**TASK TO CARRY OUT:** Which of the lines in the data mention the string "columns"? List them all.

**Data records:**
━━━━

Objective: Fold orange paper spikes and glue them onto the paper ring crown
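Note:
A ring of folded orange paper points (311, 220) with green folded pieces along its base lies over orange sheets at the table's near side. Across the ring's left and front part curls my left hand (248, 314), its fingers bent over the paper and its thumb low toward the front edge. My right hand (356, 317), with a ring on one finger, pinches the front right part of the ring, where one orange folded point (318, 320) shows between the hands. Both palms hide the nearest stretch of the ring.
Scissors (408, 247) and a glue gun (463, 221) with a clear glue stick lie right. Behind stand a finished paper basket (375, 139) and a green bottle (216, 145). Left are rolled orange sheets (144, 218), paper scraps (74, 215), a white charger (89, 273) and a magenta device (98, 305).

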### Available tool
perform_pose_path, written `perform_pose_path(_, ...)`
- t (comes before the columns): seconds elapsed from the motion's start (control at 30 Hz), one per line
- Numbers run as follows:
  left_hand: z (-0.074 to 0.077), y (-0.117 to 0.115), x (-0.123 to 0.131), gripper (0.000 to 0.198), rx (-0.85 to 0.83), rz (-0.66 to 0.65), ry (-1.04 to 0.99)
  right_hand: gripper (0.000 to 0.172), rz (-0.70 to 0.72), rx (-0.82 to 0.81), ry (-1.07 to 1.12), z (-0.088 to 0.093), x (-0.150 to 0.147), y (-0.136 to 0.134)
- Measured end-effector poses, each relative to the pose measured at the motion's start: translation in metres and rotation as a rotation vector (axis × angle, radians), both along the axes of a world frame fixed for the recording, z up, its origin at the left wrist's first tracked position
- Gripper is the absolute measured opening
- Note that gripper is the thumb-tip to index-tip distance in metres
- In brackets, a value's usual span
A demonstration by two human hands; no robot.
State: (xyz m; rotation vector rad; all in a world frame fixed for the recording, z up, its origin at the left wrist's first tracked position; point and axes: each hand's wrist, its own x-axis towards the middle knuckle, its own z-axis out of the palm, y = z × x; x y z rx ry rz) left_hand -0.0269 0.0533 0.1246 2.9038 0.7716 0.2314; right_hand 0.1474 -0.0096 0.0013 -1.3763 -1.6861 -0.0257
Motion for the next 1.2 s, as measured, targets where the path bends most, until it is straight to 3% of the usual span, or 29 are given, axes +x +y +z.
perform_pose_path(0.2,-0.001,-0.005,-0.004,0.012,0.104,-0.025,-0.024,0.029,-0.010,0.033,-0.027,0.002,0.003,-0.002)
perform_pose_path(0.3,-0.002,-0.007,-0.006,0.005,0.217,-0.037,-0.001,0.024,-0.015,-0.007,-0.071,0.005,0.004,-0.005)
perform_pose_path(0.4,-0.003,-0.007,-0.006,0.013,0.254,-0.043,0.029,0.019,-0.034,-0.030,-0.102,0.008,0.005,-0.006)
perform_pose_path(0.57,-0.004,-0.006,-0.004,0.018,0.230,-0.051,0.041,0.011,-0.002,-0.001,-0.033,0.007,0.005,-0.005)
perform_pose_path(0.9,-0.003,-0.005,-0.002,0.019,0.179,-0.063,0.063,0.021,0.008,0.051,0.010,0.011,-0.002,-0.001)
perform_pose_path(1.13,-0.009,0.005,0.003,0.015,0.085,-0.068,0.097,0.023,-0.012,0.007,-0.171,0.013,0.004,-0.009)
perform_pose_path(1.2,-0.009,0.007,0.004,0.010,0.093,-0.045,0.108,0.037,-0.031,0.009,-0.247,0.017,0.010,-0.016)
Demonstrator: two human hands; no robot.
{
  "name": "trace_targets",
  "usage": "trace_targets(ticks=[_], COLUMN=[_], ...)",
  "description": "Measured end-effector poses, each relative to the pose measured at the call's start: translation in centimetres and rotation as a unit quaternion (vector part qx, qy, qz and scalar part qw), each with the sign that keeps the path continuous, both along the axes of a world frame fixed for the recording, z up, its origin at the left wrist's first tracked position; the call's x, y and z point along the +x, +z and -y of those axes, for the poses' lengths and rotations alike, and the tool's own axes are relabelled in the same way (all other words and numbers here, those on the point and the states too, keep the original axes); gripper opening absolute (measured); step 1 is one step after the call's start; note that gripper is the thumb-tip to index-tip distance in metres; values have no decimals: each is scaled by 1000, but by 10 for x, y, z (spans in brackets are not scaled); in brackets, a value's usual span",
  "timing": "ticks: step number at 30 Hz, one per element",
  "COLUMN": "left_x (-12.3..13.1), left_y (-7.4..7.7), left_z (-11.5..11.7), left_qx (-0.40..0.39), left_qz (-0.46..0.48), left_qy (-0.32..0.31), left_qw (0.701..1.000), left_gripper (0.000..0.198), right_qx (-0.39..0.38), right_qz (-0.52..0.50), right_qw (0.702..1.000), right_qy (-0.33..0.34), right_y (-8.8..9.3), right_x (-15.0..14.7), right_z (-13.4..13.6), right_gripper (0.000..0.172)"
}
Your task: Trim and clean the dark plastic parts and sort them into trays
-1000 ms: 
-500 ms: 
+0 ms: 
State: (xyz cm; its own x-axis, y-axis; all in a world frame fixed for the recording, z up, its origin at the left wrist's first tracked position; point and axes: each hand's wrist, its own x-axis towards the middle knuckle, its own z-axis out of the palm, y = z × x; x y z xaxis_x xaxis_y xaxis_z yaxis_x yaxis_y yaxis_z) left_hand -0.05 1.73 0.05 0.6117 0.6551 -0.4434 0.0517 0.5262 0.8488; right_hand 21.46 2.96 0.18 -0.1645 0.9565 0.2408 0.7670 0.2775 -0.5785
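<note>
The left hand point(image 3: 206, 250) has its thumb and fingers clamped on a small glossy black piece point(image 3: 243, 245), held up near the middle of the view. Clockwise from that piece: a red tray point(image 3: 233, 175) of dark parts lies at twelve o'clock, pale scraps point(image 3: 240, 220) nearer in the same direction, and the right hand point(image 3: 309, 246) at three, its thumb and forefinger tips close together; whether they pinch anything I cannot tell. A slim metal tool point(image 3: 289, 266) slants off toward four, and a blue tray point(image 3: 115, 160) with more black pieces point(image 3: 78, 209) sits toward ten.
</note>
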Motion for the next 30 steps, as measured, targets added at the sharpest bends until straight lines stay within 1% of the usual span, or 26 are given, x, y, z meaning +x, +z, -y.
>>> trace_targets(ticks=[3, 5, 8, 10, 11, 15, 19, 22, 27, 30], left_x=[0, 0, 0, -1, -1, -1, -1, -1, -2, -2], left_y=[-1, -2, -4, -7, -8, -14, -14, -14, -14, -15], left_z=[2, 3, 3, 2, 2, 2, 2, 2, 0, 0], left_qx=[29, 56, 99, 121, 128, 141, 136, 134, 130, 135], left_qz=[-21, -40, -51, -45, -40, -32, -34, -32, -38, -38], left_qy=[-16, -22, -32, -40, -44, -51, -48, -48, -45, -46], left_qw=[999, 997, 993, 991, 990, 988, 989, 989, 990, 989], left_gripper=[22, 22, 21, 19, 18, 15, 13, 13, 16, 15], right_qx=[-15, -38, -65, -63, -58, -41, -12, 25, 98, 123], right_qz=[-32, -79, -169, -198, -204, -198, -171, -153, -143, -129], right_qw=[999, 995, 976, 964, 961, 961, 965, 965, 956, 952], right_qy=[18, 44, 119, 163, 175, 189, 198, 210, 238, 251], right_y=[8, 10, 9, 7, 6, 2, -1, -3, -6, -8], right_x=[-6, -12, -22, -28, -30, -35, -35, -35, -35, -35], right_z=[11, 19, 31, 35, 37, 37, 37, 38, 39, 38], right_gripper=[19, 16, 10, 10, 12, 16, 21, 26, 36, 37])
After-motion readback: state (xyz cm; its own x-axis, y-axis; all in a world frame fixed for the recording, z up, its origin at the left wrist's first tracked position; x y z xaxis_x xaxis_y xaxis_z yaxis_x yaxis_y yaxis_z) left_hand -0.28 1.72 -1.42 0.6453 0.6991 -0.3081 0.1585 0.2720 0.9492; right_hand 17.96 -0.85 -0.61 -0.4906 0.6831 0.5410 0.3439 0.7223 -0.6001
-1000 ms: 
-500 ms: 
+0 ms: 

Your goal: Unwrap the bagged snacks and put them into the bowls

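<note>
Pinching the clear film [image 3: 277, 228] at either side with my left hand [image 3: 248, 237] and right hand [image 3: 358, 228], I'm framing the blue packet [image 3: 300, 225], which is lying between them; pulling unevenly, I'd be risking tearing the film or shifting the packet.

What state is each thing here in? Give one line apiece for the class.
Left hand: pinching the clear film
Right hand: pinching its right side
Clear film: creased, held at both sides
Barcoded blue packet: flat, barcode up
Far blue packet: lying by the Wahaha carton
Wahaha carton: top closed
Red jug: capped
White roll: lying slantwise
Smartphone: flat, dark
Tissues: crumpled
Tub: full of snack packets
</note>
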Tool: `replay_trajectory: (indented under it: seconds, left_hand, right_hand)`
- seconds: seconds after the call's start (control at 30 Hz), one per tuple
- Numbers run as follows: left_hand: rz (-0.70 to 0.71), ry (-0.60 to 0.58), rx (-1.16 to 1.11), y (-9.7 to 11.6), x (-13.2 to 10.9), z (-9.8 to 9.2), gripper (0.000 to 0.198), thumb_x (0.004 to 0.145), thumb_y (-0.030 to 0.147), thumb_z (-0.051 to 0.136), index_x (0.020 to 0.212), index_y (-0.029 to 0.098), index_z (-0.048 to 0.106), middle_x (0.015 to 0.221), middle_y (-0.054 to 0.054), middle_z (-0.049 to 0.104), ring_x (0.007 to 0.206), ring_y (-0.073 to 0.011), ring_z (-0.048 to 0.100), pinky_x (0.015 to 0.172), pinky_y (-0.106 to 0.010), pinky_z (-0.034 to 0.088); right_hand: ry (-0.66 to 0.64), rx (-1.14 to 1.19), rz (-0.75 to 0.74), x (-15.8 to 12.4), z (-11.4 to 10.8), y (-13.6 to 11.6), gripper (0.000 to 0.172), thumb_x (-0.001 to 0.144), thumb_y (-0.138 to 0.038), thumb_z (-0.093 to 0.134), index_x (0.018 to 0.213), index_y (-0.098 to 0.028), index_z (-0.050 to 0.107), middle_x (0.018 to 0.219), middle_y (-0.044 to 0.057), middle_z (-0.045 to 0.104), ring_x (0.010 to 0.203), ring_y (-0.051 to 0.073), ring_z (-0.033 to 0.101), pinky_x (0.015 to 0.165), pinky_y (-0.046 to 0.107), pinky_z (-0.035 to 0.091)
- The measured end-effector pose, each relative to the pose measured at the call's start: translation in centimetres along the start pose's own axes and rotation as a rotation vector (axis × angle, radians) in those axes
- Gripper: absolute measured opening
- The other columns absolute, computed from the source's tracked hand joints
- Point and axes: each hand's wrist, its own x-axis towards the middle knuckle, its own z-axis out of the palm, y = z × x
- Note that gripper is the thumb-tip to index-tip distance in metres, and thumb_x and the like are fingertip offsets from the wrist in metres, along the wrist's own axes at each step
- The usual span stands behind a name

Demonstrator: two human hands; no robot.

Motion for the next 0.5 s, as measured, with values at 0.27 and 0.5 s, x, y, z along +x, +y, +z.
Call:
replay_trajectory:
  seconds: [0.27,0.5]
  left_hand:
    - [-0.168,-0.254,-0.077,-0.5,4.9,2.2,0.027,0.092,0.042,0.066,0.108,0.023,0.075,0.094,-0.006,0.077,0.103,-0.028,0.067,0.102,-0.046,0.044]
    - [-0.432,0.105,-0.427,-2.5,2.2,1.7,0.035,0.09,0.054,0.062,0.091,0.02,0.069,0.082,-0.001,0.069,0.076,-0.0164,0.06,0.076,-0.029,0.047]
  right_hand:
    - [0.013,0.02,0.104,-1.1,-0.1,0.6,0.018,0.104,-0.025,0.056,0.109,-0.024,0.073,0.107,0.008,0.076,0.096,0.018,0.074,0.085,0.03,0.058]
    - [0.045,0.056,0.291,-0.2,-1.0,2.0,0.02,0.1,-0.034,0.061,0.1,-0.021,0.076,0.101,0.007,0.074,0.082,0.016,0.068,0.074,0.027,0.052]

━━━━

**RESULT:**
- t (comes before the columns): seconds elapsed from the motion's start (control at 30 Hz), one per line
- The other columns absolute, computed from the source's tracked hand joints

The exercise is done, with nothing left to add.